■ Collected data

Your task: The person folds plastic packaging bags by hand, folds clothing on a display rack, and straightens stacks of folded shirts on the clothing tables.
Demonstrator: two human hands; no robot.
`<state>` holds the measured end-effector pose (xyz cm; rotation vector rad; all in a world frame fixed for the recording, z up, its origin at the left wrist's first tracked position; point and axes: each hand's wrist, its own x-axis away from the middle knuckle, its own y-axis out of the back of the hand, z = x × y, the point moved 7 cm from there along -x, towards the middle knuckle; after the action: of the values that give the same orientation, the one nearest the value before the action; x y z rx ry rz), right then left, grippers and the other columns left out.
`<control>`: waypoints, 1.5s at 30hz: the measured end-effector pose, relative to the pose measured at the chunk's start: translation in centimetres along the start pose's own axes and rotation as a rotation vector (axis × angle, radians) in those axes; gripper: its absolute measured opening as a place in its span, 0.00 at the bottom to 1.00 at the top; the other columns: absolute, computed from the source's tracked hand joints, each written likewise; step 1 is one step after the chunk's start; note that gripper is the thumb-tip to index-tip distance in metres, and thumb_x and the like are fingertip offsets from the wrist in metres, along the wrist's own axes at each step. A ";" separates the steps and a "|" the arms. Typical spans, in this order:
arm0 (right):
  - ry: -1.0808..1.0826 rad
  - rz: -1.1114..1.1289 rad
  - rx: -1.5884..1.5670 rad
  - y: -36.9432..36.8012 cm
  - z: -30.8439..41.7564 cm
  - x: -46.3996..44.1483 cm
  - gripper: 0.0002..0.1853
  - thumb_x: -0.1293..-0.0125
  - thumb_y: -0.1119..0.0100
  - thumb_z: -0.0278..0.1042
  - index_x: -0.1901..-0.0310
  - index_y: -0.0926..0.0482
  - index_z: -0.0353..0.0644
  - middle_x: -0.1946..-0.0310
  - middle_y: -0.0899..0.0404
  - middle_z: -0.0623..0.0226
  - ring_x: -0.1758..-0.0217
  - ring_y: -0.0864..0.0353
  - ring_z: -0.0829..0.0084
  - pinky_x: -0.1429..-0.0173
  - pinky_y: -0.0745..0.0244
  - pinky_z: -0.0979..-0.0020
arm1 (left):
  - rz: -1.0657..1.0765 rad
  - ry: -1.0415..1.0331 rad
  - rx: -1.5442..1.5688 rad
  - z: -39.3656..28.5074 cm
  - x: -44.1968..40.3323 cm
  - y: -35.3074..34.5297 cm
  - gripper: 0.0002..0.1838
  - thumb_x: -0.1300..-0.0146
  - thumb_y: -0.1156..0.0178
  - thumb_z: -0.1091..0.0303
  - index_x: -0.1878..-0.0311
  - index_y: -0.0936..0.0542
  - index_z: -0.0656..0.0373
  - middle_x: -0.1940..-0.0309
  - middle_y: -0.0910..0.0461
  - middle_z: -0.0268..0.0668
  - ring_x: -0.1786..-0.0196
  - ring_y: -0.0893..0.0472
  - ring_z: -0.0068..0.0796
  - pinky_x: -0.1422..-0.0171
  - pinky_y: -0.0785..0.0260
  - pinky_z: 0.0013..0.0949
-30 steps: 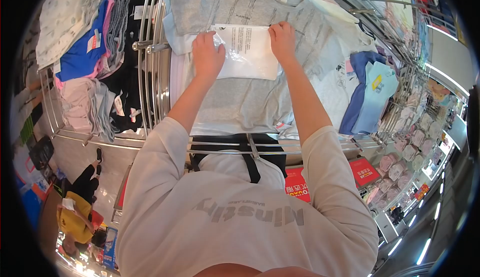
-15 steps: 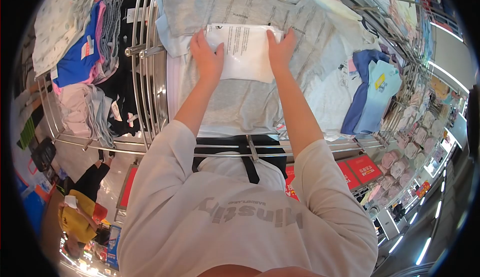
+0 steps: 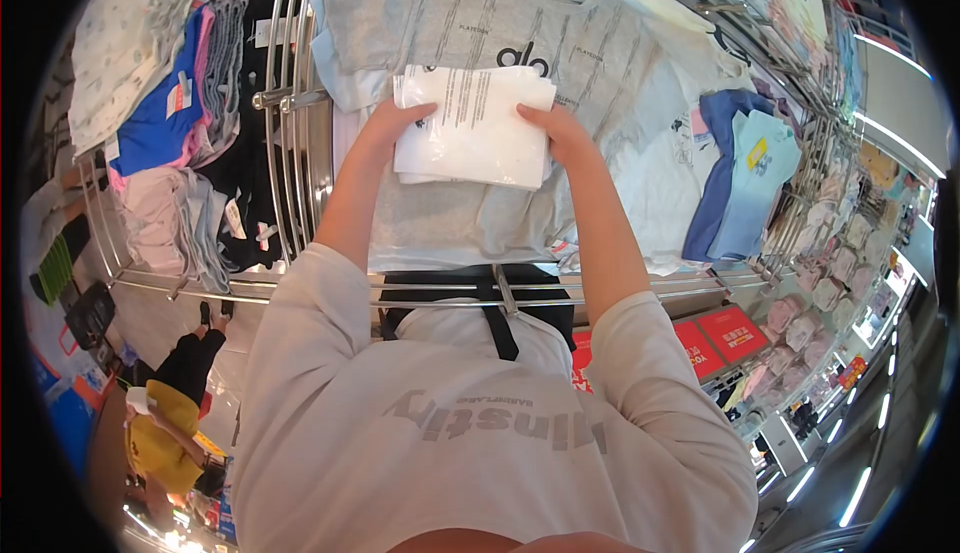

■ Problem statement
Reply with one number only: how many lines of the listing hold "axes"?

■ Solution
2